Quem se segue? Que vão fazer os juízes? Que vão fazer os políticos que se sentem abandonados pelo seu partido e os empresários coniventes? Na segunda-feira, Mariano Rajoy declarou no Senado: “Peço desculpas em nome do Partido Popular a todos os espanhóis. Compreendo a indignação dos cidadãos.”

3. Os partidos, como o PSOE, que atribuem à emergência do Podemos a raiz dos seus males, ainda nada perceberam, escreve o politólogo Blanco Valdés, na Voz de Galicia. “O Podemos é a consequência do fastio perante o estado dos partidos e aquilo que milhões de espanhóis já não suportam: a corrupção.” Conclui: “O Podemos está aqui para nos lembrar, dia após dia, o grave risco que hoje corre este país: de que, aos ombros da corrupção, os [seguidores] de Iglesias possam chegar ao Governo nacional.”

Enric Juliana, director adjunto do La Vanguardia, sublinha outra dimensão. “A Tangentópolis espanhola avança a uma velocidade que recorda o imparável processo italiano do início dos anos 90 contra a corrupção política. Cada dia, mais um escândalo no telejornal. Hoje afecta um partido; amanhã afectará o do lado. A sequência acelera-se, os casos sobrepõem-se e o que fica é uma terrível sensação de desalento e uma colossal crise de confiança no sistema político.” Diagnostica a “falência moral” das instituições.

4. A maior reserva de votos do Podemos não vem da Esquerda Unida, de matriz comunista, que Iglesias tende a absorver. Vem do eleitorado socialista. “O Podemos impede o PSOE de ganhar eleições. Instalou-se na brecha [aberta]. É como um jogo de cadeiras: o Podemos sentou-se na do PSOE e, de momento, o PSOE está de pé” — explica a socióloga Belén Barreiro.

A grande maioria dos novos simpatizantes de Iglesias não é motivada por afinidade ideológica ou por acreditar na sua capacidade de governar. Ele apaga a contraposição esquerda-direita, para explorar a fractura entre “elite e cidadãos”, acrescenta Barreiro. “Ganha porque sabe fazer um diagnóstico que coincide com o dos cidadãos, não porque tenha soluções.”

Explora uma série de dicotomias, escreve o historiador Santos Julià. “Pessoas contra a casta, nova política contra velha política, senso comum contra ideologia, fóruns de decisão contra a lógica dos partidos, país real contra país das elites, democracia contra oligarquia, maioria social contra minoria de privilegiados.”

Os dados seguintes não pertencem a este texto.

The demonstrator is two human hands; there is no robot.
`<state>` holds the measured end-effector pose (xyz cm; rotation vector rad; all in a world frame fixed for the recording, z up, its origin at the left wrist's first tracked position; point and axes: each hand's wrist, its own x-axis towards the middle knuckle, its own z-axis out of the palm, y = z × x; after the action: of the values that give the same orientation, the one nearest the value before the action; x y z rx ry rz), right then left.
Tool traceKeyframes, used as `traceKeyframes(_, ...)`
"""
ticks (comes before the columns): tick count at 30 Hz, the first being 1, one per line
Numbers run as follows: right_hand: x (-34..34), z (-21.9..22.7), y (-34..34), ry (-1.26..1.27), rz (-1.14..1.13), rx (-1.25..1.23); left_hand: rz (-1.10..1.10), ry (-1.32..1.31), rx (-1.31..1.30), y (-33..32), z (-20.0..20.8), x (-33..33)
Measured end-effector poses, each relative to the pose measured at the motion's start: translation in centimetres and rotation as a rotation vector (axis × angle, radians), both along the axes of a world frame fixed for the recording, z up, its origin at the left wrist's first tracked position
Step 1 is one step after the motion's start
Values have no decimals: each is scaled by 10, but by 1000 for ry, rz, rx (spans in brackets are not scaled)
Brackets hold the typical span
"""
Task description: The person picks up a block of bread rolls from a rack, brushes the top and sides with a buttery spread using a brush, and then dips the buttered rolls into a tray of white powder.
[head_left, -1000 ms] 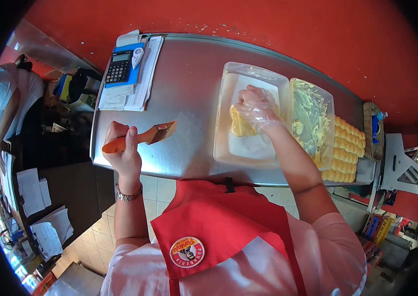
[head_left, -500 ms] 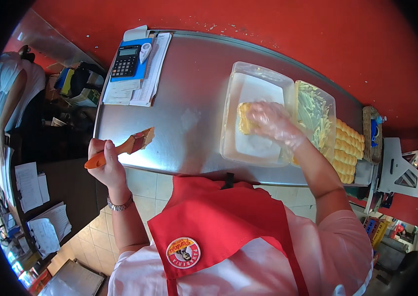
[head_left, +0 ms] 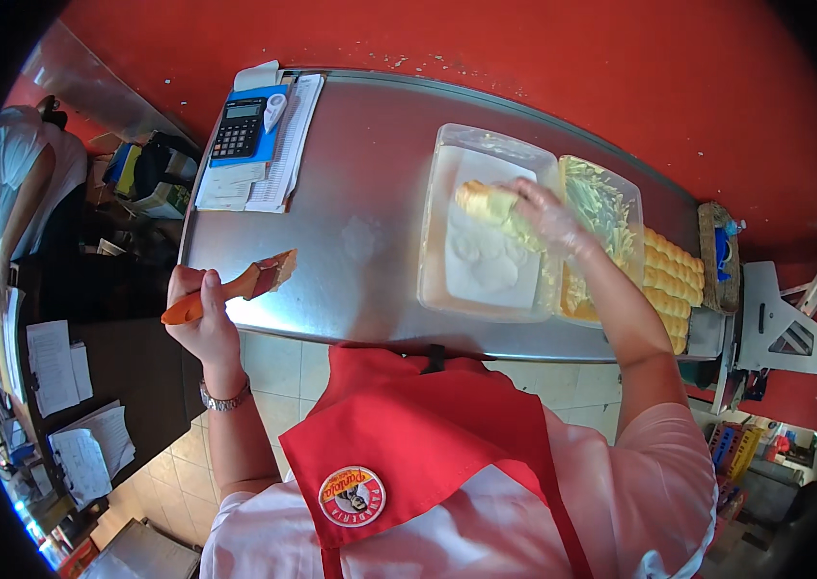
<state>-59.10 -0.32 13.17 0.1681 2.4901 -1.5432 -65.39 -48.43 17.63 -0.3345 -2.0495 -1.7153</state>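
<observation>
L hand [head_left: 204,317] is off the near L part of the metal table [head_left: 360,183], fingers curled & clamped on the orange handle of a brush [head_left: 237,286], thumb pressed along it. Brush tilts up, bristles pointing R & away from the body, not touching anything. Watch [head_left: 225,398] on L wrist.

R hand [head_left: 553,220], in a clear plastic glove, is over the R side of a see-through bin [head_left: 432,275]. Its fingers are together, clamped on the R part of a bread roll [head_left: 493,206], w/ a golden L end & a pale, creamy-looking middle. Roll is inside the bin's outline, above the white stuff [head_left: 488,261] covering the bottom; can't tell if it touches. Exact fingertip positions hard to see.

Just R of the bin: a 2nd clear tub [head_left: 603,205], streaked w/ yellow spread, partly behind the R forearm. Further R: rows of golden rolls [head_left: 671,280], packed side by side, then a wicker basket [head_left: 707,253] w/ something blue in it.

Far L of table: calculator [head_left: 238,132] on a blue folder [head_left: 264,150], w/ papers [head_left: 285,169] underneath/beside. Person wears a red apron [head_left: 408,425]. Co-worker [head_left: 27,183] in a light top at far L, well apart.
</observation>
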Motion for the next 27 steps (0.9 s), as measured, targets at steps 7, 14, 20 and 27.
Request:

Antes das eleições europeias, o seu ideário assentava no anti-europeísmo e num anti-imperialismo primário, de inspiração “bolivarista”. Prometia não pagar a dívida. Hoje, propõe “um processo de reestruturação ordenada da dívida”. Não tem programa económico. A par do discurso da democracia directa — uma espécie de “videocracia” — Iglesias impôs ao partido uma estrutura em que o secretário-geral concentra todos os poderes.

5. O PP contava tirar partido da ascensão do Podemos na medida em que este anulava o PSOE. Hoje sente que Iglesias também o ameaça. O cálculo de Rajoy era chegar às eleições do fim de 2015 com resultados económicos que pudesse explorar. Arrisca-se a ser apanhado numa armadilha e assistir à “decapitação” do PP pelos juízes. Escândalos e frustração social podem ser uma mistura explosiva. No PP, muitos o acusam de imobilismo e exigem medidas drásticas contra a corrupção.

Dizia Harold Wilson que, em política, o longo prazo é uma semana. Para Rajoy, um ano é a eternidade. Espera que a tempestade passe. É o risco que escolheu.